Exact repetition of the whole listing is what this exercise asks for.

________________

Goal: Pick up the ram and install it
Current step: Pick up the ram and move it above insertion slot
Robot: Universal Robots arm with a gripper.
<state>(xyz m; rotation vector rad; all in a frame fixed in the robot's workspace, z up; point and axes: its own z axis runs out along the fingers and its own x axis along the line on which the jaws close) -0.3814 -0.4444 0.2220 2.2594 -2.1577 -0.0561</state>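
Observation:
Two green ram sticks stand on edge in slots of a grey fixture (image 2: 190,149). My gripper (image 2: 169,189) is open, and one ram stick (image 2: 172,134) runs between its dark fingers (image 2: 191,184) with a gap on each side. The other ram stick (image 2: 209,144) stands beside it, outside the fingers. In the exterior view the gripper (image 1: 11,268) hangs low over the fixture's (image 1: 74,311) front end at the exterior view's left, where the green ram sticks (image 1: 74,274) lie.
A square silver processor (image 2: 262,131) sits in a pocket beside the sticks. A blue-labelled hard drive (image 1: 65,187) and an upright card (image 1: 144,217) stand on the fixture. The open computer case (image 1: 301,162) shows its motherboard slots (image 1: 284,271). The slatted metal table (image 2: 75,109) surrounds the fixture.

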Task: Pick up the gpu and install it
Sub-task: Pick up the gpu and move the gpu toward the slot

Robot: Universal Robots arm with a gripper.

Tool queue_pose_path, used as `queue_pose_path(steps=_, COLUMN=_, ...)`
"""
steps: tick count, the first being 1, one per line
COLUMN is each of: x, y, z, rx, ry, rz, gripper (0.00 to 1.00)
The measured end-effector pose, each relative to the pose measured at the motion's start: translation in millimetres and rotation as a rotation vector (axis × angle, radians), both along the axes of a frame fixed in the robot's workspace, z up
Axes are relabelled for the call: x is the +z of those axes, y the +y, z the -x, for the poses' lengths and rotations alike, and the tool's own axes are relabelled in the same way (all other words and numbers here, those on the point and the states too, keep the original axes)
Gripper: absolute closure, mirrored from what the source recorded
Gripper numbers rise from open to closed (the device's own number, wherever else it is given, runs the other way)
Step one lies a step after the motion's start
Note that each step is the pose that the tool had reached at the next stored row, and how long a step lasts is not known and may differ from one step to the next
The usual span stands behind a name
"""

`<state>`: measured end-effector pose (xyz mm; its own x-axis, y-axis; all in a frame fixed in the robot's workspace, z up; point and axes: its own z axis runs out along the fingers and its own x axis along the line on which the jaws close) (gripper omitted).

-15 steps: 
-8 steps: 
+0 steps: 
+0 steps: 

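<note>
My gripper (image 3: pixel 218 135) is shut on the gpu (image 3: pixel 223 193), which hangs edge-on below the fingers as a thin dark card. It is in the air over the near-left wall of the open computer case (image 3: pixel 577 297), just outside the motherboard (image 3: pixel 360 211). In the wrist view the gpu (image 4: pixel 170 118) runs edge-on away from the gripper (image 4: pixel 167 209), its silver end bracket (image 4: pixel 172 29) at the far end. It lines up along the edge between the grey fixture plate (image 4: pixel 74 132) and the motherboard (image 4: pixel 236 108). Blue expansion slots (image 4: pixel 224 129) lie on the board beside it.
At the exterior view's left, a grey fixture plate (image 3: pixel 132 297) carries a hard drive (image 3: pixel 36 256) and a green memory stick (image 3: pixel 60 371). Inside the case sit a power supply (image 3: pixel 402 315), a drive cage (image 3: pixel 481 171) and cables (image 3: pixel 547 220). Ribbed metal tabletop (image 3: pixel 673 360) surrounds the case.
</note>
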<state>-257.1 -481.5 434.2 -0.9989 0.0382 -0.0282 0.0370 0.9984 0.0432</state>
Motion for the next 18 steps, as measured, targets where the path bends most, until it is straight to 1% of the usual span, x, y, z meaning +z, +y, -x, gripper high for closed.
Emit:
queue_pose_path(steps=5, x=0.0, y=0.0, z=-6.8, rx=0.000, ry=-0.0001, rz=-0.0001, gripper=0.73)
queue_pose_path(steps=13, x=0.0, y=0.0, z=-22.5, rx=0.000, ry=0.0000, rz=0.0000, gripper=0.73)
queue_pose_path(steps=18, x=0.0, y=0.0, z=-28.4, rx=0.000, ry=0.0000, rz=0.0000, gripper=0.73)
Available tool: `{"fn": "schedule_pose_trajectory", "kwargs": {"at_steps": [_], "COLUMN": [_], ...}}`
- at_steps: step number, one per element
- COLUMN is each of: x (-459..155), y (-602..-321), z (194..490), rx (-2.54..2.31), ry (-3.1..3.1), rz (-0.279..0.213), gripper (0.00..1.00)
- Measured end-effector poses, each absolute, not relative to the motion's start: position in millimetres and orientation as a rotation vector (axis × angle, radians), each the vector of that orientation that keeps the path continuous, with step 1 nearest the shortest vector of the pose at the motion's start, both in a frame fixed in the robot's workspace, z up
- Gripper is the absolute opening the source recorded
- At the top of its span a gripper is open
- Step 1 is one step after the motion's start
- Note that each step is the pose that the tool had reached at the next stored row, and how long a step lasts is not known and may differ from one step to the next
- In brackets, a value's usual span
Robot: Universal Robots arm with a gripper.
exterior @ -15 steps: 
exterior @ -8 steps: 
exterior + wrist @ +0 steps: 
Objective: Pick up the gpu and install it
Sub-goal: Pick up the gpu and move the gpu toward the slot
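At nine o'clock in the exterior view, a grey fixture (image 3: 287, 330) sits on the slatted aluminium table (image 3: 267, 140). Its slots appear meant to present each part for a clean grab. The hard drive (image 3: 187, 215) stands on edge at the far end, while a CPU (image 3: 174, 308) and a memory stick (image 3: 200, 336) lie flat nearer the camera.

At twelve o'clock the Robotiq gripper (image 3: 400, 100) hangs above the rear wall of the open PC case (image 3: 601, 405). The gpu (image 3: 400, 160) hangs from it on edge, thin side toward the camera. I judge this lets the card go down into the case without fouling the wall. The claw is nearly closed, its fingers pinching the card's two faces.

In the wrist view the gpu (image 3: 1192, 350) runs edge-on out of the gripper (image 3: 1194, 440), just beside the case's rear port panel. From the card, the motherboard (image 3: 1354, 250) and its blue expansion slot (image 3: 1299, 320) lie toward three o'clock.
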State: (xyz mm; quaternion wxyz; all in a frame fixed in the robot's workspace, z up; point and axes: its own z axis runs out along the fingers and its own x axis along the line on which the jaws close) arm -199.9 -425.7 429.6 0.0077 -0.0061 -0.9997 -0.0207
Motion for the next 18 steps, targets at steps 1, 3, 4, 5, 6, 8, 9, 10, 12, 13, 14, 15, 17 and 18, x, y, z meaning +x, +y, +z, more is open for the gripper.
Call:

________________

* **Reply**:
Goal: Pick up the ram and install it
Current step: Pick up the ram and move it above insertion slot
Robot: Universal Robots arm with a gripper.
<state>(xyz m; rotation vector rad; all in a frame fixed in the robot's workspace, z up; point and axes: its own z axis runs out along the fingers and its own x axis along the line on which the jaws close) -0.3814 -0.4444 0.2220 2.2594 -2.1577 -0.0561</state>
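Observation:
Two green ram sticks stand on edge in slots of a grey fixture (image 2: 190,149). My gripper (image 2: 169,189) is open, and one ram stick (image 2: 172,134) runs between its dark fingers (image 2: 191,184) with a gap on each side. The other ram stick (image 2: 209,144) stands beside it, outside the fingers. In the exterior view the gripper (image 1: 11,268) hangs low over the fixture's (image 1: 74,311) front end at the exterior view's left, where the green ram sticks (image 1: 74,274) lie.
A square silver processor (image 2: 262,131) sits in a pocket beside the sticks. A blue-labelled hard drive (image 1: 65,187) and an upright card (image 1: 144,217) stand on the fixture. The open computer case (image 1: 301,162) shows its motherboard slots (image 1: 284,271). The slatted metal table (image 2: 75,109) surrounds the fixture.
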
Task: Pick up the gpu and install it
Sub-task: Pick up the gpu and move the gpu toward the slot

Robot: Universal Robots arm with a gripper.

Tool queue_pose_path, used as `queue_pose_path(steps=_, COLUMN=_, ...)`
"""
steps: tick count, the first being 1, one per line
COLUMN is each of: x, y, z, rx, ry, rz, gripper (0.00 to 1.00)
The measured end-effector pose, each relative to the pose measured at the motion's start: translation in millimetres and rotation as a rotation vector (axis × angle, radians), both along the axes of a frame fixed in the robot's workspace, z up
Axes are relabelled for the call: x is the +z of those axes, y the +y, z the -x, for the poses' lengths and rotations alike, and the tool's own axes are relabelled in the same way (all other words and numbers here, those on the point and the states too, keep the original axes)
Gripper: absolute closure, mirrored from what the source recorded
Gripper numbers rise from open to closed (the device's own number, wherever else it is given, runs the other way)
Step one lies a step after the motion's start
Note that each step is the pose that the tool had reached at the next stored row, and how long a step lasts is not known and may differ from one step to the next
The usual span stands behind a name
"""

`<state>`: measured end-effector pose (xyz mm; its own x-axis, y-axis; all in a frame fixed in the robot's workspace, z up; point and axes: its own z axis runs out along the fingers and its own x axis along the line on which the jaws close) (gripper omitted).

-15 steps: 
-8 steps: 
+0 steps: 
+0 steps: 

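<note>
My gripper (image 3: pixel 218 135) is shut on the gpu (image 3: pixel 223 193), which hangs edge-on below the fingers as a thin dark card. It is in the air over the near-left wall of the open computer case (image 3: pixel 577 297), just outside the motherboard (image 3: pixel 360 211). In the wrist view the gpu (image 4: pixel 170 118) runs edge-on away from the gripper (image 4: pixel 167 209), its silver end bracket (image 4: pixel 172 29) at the far end. It lines up along the edge between the grey fixture plate (image 4: pixel 74 132) and the motherboard (image 4: pixel 236 108). Blue expansion slots (image 4: pixel 224 129) lie on the board beside it.
At the exterior view's left, a grey fixture plate (image 3: pixel 132 297) carries a hard drive (image 3: pixel 36 256) and a green memory stick (image 3: pixel 60 371). Inside the case sit a power supply (image 3: pixel 402 315), a drive cage (image 3: pixel 481 171) and cables (image 3: pixel 547 220). Ribbed metal tabletop (image 3: pixel 673 360) surrounds the case.
</note>
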<state>-257.1 -481.5 434.2 -0.9989 0.0382 -0.0282 0.0370 0.9984 0.0432</state>
Motion for the next 18 steps, as measured, targets where the path bends most, until it is straight to 1% of the usual span, x, y, z meaning +z, +y, -x, gripper high for closed.
Emit:
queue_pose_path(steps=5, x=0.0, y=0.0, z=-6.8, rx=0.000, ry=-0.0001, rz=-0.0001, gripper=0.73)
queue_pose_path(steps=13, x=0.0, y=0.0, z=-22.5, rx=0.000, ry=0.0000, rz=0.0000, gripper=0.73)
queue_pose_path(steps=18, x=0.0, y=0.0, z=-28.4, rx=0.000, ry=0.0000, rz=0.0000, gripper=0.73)
Available tool: `{"fn": "schedule_pose_trajectory", "kwargs": {"at_steps": [_], "COLUMN": [_], ...}}`
- at_steps: step number, one per element
- COLUMN is each of: x (-459..155), y (-602..-321), z (194..490), rx (-2.54..2.31), ry (-3.1..3.1), rz (-0.279..0.213), gripper (0.00..1.00)
- Measured end-effector poses, each absolute, not relative to the motion's start: position in millimetres and orientation as a rotation vector (axis × angle, radians), each the vector of that orientation that keeps the path continuous, with step 1 nearest the shortest vector of the pose at the motion's start, both in a frame fixed in the robot's workspace, z up
- Gripper is the absolute opening the source recorded
- At the top of its span a gripper is open
- Step 1 is one step after the motion's start
- Note that each step is the pose that the tool had reached at the next stored row, and how long a step lasts is not known and may differ from one step to the next
- In brackets, a value's usual span
Robot: Universal Robots arm with a gripper.
exterior @ -15 steps: 
exterior @ -8 steps: 
exterior + wrist @ +0 steps: 
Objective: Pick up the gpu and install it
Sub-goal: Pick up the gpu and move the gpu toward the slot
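At nine o'clock in the exterior view, a grey fixture (image 3: 287, 330) sits on the slatted aluminium table (image 3: 267, 140). Its slots appear meant to present each part for a clean grab. The hard drive (image 3: 187, 215) stands on edge at the far end, while a CPU (image 3: 174, 308) and a memory stick (image 3: 200, 336) lie flat nearer the camera.

At twelve o'clock the Robotiq gripper (image 3: 400, 100) hangs above the rear wall of the open PC case (image 3: 601, 405). The gpu (image 3: 400, 160) hangs from it on edge, thin side toward the camera. I judge this lets the card go down into the case without fouling the wall. The claw is nearly closed, its fingers pinching the card's two faces.

In the wrist view the gpu (image 3: 1192, 350) runs edge-on out of the gripper (image 3: 1194, 440), just beside the case's rear port panel. From the card, the motherboard (image 3: 1354, 250) and its blue expansion slot (image 3: 1299, 320) lie toward three o'clock.
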State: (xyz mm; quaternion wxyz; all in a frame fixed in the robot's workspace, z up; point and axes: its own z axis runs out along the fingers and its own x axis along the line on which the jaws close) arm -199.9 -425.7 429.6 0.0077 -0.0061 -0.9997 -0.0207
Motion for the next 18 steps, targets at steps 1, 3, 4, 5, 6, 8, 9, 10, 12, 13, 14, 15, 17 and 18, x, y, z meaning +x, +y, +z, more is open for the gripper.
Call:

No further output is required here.